Erlang String Handling

The cat is out of the bag. Now, since WhatsApp had success using Erlang, more people will gravitate toward the platform. One of the common things that will happen as a result is that people who do not understand the string handling capabilities of the Erlang BEAM VM will fail to use it correctly. This costs a lot of unneeded clock cycles and this post aims to thwart it.

First of all, since this is rather VM specific, it also applies to Elixir users. The VM basically handles strings the same way, so you should be thinking in the same general direction as I am doing here, for Erlang. Though Elixir, to the best of my knowledge, maps its string type onto binaries.

The first thing to understand is that Erlang is a functional language first and foremost. This means, among other things, data will be immutable by construction and there is no way to circumvent that. It also means certain tricks pertaining to ephermeral mutability is out the window. And it would be outright against the spirit of Erlang to have mutable data in any form.

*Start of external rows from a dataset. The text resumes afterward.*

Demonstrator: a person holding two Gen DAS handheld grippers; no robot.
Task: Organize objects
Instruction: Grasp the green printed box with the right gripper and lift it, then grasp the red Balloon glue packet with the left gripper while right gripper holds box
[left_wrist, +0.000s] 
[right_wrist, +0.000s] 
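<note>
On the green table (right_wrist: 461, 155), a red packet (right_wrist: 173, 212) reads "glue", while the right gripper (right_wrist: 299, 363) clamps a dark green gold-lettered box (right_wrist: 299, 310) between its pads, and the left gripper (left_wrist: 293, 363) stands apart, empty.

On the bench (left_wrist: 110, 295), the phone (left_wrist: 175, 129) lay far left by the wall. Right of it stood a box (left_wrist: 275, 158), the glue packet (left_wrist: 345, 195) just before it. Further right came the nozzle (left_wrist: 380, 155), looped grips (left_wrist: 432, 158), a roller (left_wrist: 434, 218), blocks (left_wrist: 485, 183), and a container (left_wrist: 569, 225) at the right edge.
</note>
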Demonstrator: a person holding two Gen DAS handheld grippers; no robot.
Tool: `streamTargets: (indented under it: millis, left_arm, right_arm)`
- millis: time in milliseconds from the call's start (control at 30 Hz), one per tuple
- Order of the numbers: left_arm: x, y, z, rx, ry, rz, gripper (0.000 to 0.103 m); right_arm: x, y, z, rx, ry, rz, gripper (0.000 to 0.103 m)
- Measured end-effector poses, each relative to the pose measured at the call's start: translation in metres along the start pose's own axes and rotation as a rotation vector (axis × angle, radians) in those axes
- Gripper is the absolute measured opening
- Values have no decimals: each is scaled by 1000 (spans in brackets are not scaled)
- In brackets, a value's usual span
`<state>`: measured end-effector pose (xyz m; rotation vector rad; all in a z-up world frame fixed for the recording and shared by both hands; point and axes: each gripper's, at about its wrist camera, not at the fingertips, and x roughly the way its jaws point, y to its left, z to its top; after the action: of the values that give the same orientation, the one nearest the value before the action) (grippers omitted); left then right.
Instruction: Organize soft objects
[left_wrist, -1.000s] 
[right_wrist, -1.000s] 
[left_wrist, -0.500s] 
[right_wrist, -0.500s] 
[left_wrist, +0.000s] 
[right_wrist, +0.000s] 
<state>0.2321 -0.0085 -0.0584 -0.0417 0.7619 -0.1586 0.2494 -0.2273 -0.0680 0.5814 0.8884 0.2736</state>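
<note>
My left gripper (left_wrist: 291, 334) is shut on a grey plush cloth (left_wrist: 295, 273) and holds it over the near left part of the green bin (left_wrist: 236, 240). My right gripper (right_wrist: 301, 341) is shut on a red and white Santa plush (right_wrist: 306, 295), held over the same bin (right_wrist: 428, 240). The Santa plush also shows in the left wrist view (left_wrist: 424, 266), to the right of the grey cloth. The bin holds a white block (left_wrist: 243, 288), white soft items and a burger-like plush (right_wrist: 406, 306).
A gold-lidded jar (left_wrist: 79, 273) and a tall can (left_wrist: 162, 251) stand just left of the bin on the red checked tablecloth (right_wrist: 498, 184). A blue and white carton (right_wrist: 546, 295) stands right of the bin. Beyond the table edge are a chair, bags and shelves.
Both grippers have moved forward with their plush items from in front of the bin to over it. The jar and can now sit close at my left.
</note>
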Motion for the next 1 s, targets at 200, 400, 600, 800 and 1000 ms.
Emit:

When you should avoid using Erlang in the first place

Erlang as a language fares bad at programs where you have a small computational kernel which has to be extremely fast. This is the case for a lot of heavyweight processing tasks. It is often better to take your kernel and move it into another language, or in some cases move the kernel onto an FPGA or into hardware, depending on your needs.

Depending on the problem, it may not be efficient to spend your time implementing the code in Erlang. Unless you plan to utilise some of the other Erlang strengths, like robustness, you may be better off by just implementing your system in Go or Clojure. Alternatively, you can write a NIF and then handle the core kernel in C. Don’t use Erlang when another tool solves the job in a way better and way faster way. A rough estimate is that C code is 20-50 times faster for tight computational kernels.

The Erlang language is built for handling more complex interactions where the raw execution speed matter less and the program structure matters more. If your system has no specific kernel which is executing for heavyweight processing, then Erlang might suit your needs. If your system is bound to memory or I/O then Erlang may be very suitable.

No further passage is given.